Daily Auto News Auto Sales Hit 15-Month High on Clunkers Cash
Daily Auto News

With Uncle Sam’s help, Americans bought cars at pre-recession levels in August – but some analysts are wondering whether the sales binge may contribute to a lean fall for automakers.
The Detroit Free Press reports, “Droves of U.S. consumers, propelled by cash-for-clunkers vouchers up to $4,500, helped drive August auto sales to their best performance in 15 months — welcome news after a long period of dismal sales, historic bankruptcies and uncertainty about the future.”
Some automakers saw their first positive sales figures all year. The Washington Post reports, “Ford said its U.S. sales of light vehicles were up 17 percent over last August, according to figures compiled by the research firm Autodata. Honda also showed an increase, with its U.S. sales up 9.9 percent, to 161,439. Toyota’s sales rose 6.4 percent, to 225,088, as its Corolla and other sedans were popular sellers in the clunker program.” And Korean automaker Hyundai saw its U.S. sales “hit a record in the month, with sales up 47 percent from the previous year.”
But not all automakers reached black ink in August. The New York Times notes, “Sales at GM dropped 20 percent and Chrysler’s sales fell 15 percent.” General Motors, however, still saw an important benefit from the program as it sold off an oversupply of some models, and was forced to “to increase vehicle production to replenish inventories.”

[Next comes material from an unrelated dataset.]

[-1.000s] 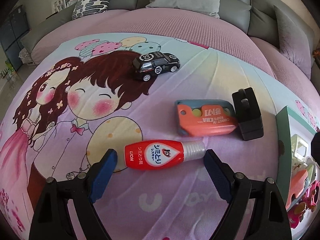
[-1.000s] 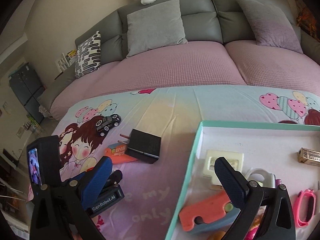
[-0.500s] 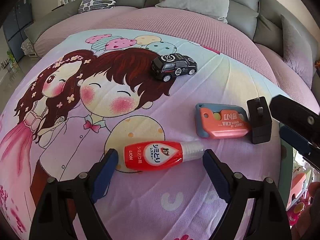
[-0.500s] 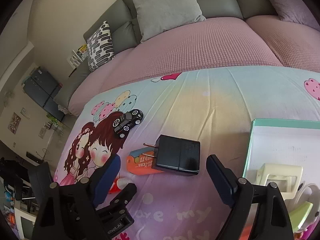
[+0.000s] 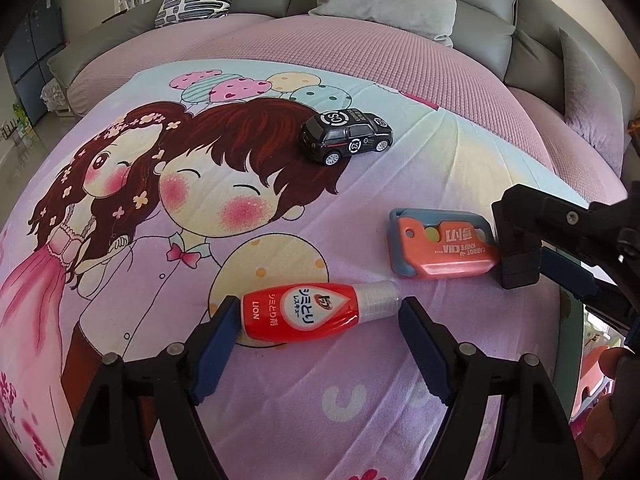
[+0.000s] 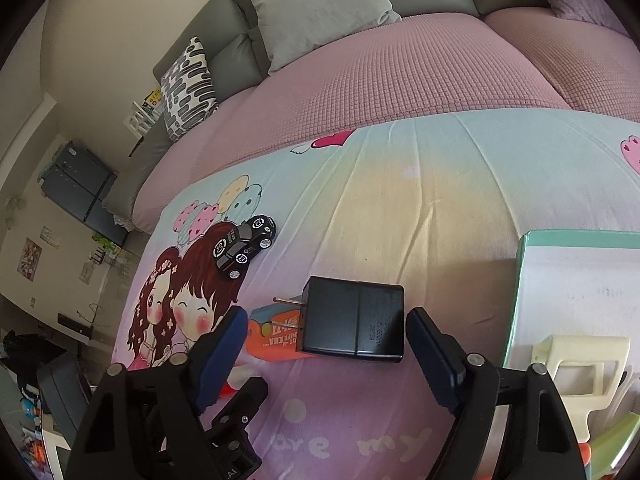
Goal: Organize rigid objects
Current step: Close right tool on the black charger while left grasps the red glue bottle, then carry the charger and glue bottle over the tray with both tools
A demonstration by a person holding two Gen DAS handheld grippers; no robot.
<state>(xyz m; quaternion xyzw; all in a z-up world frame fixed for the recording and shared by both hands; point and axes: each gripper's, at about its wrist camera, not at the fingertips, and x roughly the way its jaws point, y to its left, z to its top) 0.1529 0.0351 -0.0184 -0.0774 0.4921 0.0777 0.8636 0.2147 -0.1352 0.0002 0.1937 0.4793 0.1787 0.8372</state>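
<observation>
A red LION bottle [image 5: 308,312] with a clear cap lies on the cartoon blanket between the open fingers of my left gripper [image 5: 316,320]. An orange carrot knife case [image 5: 444,248] lies to its right, a black toy car [image 5: 346,136] farther back. In the right wrist view a black plug adapter [image 6: 354,324] lies on the blanket, resting partly on the orange case [image 6: 276,338]. My right gripper [image 6: 326,340] is open with its fingers on either side of the adapter. It also shows in the left wrist view [image 5: 560,248], covering most of the adapter.
A teal-rimmed white tray [image 6: 520,280] at the right holds a cream plastic piece [image 6: 580,360] and other small items. The toy car [image 6: 244,246] sits on the girl print. A pink-covered sofa with grey cushions [image 6: 320,4] lies behind.
My right gripper moved left from over the tray and down to the adapter, now straddling it. My left gripper closed in on the red bottle, which now fills the gap between the fingers.
</observation>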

Chrysler did not see the same sales bump as other automakers primarily because its lineup is heavily biased toward trucks and SUVs. The Free Press notes, “Of the more than 1.26 million consumers who bought a new vehicle in August, nearly 58% chose a passenger car over a less-efficient pickup, van or SUV — a shift that shows the impact of the clunkers program. Typically, car and truck sales are split more closely.”
Luxury automakers were also left out of the sales surge, since many luxury cars were excluded from the Cash for Clunkers program. Bloomberg reports, “Deliveries fell 22 percent to 22,892 vehicles for Lexus, the annual leader in luxury sales, Toyota City, Japan-based Toyota said today. BMW, based in Munich, reported a 24 percent drop to 19,232 for its namesake brand, the second largest.”
The industry faces an uncertain future now that the government’s effort to spur car sales is at an end. The Los Angeles Times notes, “The question now facing automakers is how much of that sales momentum will carry on into the fall — and how much expired with the clunkers program.” In a note to investors, Barclay’s auto analyst Brian A. Johnson wrote, “Now that cash for clunkers is over, we believe that the debate will center on the impact of a potential ‘pull forward’ effect on auto sales in the next few months.” If the program caused Americans to buy cars before they otherwise would have, then it may have boosted August sales at the expense of future sales.
Jeremy Anwyl, chief executive of Edmunds.com, told the Washington Post that the auto industry may “go from August being the best month of the year to September possibly being the worst.”
Automakers, however, see reasons for optimism. The Wall Street Journal notes, “Car makers expect a sales dip in September but they are confident the U.S. economy is gradually improving and the broader trend in car sales is positive.” Ken Czubay, vice president of U.S. sales and marketing at Ford Motor Co, told the Journal that he does expect a sales dip next month, but “September will be an aberration.” Bob Carter, a Toyota Motor Corp. group vice president, agreed, citing “concrete signs of an automotive recovery moving into the fourth quarter.”